EXERCISE INSTRUCTIONS: Figure out how many lines in these records contain "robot". Only the number belongs in the reply.

━━ RECORDED INFORMATION

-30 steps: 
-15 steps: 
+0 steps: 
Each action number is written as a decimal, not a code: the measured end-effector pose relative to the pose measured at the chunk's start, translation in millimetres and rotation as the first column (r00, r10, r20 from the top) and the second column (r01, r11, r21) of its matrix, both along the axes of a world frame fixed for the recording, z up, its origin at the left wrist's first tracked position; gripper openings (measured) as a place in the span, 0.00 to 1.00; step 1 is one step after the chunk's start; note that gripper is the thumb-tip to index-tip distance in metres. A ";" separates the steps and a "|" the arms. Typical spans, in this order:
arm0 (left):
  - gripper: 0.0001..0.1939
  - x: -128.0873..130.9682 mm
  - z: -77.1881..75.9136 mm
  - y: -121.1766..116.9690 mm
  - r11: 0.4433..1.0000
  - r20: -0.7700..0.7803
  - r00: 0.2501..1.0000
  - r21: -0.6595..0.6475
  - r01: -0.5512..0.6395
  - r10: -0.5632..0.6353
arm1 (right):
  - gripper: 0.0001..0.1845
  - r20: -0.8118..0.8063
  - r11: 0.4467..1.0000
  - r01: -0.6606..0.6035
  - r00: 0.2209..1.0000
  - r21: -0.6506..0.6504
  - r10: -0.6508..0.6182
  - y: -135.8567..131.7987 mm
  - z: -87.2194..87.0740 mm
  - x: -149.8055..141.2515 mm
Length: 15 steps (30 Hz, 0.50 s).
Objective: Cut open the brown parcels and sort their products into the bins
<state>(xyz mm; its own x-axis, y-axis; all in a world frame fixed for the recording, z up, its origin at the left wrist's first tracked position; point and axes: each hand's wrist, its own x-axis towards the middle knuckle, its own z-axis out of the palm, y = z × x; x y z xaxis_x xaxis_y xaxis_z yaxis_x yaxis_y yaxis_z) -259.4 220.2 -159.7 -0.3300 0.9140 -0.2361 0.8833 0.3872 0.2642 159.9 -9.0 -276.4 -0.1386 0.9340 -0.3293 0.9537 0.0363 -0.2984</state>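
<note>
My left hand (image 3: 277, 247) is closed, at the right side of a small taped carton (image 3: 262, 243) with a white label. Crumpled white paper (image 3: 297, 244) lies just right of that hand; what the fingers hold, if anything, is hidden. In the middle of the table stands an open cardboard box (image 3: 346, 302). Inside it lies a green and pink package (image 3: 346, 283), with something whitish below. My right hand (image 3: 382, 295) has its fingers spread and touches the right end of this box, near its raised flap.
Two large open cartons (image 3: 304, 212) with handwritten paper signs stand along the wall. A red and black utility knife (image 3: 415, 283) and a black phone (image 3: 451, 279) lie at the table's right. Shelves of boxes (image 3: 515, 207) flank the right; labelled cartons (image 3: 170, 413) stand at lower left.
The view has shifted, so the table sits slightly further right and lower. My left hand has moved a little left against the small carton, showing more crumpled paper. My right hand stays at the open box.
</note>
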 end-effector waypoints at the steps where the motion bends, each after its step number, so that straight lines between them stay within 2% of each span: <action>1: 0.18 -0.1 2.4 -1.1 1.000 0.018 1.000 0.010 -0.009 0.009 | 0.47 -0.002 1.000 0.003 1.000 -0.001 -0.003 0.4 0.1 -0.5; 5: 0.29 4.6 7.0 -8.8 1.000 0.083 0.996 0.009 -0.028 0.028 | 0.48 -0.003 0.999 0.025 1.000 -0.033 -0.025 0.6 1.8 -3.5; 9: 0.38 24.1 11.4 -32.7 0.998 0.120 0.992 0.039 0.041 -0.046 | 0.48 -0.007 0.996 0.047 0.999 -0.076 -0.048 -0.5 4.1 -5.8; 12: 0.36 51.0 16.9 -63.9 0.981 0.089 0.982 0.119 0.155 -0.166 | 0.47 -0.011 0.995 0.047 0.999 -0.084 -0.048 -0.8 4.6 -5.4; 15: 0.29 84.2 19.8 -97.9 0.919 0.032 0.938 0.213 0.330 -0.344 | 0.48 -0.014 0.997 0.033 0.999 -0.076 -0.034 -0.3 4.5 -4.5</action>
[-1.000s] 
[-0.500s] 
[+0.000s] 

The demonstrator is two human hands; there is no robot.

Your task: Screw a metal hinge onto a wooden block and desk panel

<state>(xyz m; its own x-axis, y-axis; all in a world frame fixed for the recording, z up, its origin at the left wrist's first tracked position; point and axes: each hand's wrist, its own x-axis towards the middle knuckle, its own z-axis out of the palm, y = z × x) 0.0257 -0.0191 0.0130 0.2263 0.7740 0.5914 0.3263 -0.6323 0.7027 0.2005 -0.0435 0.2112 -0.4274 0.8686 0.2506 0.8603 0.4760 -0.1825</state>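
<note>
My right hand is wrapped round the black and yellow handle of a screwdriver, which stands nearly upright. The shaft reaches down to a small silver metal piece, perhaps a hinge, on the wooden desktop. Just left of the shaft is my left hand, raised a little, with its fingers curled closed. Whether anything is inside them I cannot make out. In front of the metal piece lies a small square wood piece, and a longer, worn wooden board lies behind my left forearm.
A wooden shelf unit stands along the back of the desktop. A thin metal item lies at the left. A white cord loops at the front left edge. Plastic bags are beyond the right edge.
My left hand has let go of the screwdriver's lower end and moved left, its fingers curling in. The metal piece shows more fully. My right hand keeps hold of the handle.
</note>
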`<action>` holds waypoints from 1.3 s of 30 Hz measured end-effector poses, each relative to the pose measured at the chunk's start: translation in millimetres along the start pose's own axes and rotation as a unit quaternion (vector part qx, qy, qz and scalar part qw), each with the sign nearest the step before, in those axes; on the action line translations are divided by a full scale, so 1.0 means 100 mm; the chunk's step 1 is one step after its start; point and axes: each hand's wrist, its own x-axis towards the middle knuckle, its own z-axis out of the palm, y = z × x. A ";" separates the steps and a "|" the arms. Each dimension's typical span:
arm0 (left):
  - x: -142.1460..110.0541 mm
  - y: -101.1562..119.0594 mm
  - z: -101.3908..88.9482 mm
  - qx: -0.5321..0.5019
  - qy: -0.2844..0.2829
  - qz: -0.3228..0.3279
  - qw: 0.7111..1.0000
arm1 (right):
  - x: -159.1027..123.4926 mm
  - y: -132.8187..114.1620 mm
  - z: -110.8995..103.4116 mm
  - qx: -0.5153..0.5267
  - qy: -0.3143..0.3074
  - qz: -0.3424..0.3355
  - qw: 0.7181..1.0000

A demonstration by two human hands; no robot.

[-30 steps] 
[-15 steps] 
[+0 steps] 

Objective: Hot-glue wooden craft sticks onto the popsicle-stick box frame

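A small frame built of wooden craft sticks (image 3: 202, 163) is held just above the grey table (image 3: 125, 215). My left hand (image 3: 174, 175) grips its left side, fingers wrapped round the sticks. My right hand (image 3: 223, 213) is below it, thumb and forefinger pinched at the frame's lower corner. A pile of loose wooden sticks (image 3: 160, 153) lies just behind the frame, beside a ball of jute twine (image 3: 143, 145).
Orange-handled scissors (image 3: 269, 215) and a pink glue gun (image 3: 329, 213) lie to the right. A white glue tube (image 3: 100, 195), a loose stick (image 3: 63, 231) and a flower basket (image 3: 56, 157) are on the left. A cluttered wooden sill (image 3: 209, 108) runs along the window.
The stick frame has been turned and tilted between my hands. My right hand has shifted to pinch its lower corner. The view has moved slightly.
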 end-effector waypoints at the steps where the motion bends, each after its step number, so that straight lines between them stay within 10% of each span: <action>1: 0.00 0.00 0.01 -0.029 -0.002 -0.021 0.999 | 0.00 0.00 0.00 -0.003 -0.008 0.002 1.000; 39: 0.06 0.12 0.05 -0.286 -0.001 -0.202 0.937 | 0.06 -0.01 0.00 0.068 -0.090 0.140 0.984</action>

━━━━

RESPONSE TO THIS EXERCISE: 2